Instructor: [0:00] Automatic batching of state updates is React 18's most important performance feature. To understand how it works, we need to go back to a world of React 17 using the legacy root API.

[0:14] Our app here is relatively simple. We have a count() and isOdd(). count() starts at one, and isOdd() starts with a value of true. With those, we have two state-updating functions. The app consists of a single button that calls a handleClick, onClick and renders these two pieces of state.

[0:35] The handleClick() function is where things get interesting, where we update both of these pieces of the state simultaneously. React 17 is smart enough to know that we should batch these. Every time I hit this, we only increment this console.count() one additional time, even though we're calling two state updaters.

[0:56] React 17 was only able to do this inside of the event handler callback. If the function got called later, let's say, as a result of a Fetch request, they would each increment this counter.

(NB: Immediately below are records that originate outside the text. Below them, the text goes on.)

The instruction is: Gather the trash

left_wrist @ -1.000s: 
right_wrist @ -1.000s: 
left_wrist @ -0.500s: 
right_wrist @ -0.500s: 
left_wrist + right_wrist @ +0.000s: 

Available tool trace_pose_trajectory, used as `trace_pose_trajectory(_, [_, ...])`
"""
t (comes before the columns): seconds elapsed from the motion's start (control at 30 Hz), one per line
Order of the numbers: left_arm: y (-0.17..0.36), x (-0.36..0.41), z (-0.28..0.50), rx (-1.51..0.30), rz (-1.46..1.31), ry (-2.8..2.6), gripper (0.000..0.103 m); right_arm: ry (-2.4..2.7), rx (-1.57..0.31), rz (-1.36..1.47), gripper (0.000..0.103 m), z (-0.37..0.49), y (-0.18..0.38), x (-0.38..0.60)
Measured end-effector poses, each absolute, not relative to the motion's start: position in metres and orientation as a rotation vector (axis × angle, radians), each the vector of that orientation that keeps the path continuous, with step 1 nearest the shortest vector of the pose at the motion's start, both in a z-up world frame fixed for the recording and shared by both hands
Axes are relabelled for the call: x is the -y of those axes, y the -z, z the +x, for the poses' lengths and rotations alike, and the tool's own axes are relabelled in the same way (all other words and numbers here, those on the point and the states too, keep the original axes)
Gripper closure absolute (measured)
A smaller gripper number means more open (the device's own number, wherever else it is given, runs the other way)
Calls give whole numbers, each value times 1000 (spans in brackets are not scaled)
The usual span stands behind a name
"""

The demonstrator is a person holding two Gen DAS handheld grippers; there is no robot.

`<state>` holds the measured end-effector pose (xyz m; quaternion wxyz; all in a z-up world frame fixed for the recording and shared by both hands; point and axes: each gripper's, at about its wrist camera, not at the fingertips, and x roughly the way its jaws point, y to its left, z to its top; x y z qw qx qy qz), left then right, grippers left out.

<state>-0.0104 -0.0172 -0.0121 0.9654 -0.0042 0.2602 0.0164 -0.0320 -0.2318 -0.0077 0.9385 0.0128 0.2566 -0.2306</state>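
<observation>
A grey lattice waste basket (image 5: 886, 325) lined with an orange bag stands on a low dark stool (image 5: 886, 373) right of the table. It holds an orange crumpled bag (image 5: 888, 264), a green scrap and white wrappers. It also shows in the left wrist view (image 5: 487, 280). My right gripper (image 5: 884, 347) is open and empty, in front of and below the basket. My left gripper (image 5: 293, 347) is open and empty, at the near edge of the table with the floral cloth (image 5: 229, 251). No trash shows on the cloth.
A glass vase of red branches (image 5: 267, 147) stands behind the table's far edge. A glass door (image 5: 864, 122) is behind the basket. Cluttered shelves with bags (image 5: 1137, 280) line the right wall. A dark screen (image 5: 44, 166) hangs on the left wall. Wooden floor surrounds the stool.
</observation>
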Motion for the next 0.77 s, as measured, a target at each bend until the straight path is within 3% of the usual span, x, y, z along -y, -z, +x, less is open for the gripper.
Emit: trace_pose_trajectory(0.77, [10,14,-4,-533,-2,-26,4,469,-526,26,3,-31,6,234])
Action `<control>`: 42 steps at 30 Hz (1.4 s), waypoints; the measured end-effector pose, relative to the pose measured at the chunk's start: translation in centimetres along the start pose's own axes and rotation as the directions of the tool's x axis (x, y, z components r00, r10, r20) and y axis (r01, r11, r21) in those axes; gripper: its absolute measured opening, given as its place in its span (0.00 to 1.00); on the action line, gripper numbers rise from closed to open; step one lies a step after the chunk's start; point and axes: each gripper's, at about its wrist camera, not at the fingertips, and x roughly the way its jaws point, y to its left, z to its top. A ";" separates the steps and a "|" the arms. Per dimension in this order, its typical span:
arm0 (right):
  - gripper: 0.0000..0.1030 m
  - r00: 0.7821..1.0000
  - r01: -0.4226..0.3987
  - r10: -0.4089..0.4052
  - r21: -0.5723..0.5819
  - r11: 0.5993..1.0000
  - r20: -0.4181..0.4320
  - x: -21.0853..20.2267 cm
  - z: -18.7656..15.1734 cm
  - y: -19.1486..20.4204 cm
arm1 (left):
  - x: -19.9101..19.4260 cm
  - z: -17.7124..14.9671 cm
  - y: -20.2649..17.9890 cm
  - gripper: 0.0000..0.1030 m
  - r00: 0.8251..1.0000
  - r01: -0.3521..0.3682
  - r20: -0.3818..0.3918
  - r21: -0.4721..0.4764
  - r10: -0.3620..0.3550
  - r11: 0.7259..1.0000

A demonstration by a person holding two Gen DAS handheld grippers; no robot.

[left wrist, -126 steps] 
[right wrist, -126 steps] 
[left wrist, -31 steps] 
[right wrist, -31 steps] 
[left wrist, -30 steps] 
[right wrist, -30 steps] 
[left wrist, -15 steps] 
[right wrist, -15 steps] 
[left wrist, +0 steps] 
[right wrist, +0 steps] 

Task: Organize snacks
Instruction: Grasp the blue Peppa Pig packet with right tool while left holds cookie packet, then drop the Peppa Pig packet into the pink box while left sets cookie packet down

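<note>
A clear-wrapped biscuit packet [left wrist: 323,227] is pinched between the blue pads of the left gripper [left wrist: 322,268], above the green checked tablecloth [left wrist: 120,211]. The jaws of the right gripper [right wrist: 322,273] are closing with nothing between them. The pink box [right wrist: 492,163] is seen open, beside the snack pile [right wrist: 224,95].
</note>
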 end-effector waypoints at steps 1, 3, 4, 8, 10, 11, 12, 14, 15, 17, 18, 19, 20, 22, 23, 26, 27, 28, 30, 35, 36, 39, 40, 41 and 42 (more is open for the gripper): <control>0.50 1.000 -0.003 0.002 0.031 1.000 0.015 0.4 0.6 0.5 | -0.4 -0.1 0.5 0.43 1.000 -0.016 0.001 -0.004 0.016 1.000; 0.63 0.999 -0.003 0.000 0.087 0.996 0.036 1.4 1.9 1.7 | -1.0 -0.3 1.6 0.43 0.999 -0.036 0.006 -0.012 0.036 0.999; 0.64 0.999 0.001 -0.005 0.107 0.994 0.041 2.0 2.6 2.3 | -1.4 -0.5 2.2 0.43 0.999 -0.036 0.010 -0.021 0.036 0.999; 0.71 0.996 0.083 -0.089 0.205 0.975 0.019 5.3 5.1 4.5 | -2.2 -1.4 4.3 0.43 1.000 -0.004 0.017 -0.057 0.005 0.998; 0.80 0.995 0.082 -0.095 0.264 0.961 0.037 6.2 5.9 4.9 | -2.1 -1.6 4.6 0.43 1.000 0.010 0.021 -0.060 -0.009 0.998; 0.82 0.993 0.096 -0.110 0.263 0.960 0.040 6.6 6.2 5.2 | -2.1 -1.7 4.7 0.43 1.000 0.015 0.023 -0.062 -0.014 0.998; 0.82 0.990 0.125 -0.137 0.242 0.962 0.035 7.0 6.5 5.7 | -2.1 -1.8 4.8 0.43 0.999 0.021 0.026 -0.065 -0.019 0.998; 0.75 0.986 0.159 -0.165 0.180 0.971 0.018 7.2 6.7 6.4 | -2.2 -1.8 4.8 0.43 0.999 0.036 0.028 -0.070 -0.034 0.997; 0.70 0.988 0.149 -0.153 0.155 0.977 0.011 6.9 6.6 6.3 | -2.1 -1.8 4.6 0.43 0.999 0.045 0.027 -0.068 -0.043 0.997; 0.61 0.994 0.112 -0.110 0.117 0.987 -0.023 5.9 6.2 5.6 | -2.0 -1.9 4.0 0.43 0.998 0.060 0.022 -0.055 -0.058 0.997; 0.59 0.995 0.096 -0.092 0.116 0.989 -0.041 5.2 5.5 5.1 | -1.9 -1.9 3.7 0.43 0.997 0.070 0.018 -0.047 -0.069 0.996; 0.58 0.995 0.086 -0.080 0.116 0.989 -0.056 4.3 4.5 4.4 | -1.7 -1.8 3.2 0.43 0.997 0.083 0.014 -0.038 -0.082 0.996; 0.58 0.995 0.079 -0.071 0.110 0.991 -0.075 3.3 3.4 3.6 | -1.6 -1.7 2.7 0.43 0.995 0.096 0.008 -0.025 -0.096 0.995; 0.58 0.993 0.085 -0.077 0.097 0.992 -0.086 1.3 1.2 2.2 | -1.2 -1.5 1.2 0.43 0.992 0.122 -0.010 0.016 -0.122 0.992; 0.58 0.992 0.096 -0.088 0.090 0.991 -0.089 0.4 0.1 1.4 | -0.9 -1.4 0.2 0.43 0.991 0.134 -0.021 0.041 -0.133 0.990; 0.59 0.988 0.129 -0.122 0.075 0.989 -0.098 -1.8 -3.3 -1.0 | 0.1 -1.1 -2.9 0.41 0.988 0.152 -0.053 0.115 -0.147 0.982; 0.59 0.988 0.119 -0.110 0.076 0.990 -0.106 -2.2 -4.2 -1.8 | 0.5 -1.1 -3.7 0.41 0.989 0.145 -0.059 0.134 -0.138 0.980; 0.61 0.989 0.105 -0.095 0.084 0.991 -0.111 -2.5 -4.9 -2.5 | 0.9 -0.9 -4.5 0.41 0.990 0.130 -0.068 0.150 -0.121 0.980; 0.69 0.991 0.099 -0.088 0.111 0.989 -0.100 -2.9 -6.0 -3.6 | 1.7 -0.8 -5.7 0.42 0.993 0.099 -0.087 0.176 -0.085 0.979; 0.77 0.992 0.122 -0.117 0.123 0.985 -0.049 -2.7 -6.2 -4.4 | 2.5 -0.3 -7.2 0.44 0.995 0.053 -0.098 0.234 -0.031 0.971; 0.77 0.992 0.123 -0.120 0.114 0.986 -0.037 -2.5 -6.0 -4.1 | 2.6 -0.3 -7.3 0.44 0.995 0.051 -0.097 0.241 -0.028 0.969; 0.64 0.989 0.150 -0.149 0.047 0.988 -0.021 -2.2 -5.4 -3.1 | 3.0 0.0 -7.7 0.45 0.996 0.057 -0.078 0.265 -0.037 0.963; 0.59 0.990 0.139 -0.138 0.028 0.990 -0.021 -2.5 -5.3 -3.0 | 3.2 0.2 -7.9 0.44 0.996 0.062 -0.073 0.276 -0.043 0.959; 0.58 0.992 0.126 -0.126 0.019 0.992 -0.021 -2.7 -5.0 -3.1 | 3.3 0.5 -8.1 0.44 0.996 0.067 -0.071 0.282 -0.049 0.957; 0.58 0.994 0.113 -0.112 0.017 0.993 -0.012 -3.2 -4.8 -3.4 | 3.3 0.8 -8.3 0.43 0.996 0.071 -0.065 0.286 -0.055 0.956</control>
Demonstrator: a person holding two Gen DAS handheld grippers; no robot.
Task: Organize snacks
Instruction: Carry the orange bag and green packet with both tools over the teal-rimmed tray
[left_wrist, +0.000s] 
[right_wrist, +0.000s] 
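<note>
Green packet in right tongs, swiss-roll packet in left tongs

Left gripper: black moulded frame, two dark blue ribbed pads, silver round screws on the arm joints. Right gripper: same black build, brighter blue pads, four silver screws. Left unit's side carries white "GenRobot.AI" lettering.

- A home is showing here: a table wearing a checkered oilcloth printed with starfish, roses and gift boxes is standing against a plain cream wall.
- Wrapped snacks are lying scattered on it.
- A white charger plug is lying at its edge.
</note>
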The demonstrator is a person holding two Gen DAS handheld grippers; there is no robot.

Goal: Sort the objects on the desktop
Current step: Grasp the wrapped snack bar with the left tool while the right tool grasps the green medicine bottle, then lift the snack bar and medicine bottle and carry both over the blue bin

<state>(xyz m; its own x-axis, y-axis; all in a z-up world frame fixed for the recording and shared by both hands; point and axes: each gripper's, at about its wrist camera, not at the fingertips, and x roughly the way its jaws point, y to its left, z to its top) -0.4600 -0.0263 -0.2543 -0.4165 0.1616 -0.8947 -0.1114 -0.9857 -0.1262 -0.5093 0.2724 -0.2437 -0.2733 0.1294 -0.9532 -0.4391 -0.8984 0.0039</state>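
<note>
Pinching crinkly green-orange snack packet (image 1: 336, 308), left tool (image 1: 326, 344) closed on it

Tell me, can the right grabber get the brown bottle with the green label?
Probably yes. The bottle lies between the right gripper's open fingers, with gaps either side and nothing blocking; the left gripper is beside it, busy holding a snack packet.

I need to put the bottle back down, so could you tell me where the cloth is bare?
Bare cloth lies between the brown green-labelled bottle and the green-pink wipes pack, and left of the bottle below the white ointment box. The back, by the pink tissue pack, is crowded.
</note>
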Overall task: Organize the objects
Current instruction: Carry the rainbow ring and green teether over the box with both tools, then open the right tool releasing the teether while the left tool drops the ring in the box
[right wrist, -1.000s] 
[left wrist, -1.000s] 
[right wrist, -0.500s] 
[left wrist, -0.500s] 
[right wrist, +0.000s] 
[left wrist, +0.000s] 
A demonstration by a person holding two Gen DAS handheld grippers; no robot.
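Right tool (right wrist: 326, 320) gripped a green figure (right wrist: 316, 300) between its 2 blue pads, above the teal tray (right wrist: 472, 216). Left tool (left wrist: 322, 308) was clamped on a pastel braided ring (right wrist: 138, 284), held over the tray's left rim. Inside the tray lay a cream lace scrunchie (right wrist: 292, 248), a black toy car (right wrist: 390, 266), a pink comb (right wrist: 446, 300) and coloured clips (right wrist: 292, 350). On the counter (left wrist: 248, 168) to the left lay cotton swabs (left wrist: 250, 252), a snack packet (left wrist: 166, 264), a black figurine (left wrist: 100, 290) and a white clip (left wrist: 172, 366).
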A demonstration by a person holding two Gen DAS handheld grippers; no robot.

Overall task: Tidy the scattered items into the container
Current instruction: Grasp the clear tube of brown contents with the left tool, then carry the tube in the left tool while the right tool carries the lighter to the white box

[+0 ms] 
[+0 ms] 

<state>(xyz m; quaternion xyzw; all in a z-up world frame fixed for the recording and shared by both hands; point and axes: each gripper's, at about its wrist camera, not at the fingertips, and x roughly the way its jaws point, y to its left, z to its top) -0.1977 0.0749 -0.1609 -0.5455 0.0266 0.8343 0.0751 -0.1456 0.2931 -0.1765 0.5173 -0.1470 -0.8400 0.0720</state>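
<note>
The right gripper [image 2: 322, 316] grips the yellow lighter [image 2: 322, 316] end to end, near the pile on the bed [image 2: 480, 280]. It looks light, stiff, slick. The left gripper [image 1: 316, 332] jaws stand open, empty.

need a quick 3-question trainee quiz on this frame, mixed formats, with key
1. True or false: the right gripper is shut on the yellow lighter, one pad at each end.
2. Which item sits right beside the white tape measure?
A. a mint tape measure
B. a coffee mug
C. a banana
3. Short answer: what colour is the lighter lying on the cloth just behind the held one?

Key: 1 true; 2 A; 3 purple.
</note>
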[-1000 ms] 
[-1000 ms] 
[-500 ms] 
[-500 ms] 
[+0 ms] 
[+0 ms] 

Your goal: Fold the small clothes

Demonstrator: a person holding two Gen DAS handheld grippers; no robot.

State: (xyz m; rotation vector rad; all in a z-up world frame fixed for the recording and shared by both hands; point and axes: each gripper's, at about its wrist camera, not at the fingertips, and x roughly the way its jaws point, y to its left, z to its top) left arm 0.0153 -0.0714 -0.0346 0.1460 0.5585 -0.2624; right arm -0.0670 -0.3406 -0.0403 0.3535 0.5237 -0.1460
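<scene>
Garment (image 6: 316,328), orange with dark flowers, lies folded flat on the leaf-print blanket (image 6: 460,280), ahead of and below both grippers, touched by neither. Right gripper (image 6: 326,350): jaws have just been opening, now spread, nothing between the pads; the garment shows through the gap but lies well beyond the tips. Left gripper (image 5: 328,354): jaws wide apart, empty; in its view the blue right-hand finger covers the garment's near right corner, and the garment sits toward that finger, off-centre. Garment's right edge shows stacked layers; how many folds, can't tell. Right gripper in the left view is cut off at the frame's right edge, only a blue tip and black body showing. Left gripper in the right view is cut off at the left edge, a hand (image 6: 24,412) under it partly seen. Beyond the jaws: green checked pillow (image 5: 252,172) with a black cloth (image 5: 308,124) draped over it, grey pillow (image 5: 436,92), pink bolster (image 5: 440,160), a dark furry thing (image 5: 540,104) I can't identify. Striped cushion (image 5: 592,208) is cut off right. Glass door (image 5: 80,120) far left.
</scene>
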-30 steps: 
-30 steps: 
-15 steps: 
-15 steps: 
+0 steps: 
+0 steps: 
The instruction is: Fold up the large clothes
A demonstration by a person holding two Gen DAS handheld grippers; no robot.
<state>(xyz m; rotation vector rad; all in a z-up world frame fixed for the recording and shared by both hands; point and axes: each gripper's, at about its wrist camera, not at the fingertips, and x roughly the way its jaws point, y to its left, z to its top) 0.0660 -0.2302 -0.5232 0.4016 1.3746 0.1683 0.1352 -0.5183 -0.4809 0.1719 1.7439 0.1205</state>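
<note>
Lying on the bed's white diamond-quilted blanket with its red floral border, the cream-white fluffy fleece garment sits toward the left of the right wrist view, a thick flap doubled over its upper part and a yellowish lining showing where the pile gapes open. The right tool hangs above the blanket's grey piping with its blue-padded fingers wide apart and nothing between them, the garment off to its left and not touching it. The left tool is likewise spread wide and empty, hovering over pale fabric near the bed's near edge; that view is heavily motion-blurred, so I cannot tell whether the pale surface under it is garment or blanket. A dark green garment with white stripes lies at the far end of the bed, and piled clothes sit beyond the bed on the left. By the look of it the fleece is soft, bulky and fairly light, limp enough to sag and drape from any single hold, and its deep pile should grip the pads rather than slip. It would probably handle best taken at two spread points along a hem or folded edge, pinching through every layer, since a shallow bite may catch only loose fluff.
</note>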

[1:09] Let's simulate that with setTimeout(). We can use zero seconds because the timing itself doesn't matter. Move these inside and save. Now, for each click, we see two updates. I've clicked twice. We saw a second and third for the first one and a third and fourth for the second one.

[1:30] This has been solved in React 18. If we change to the new React root API using createRoot, we see the same behavior as when the update() functions were called directly inside of the event handler. One rerender per click, this makes things consistent. No matter where these update callbacks are called, we see the same behavior.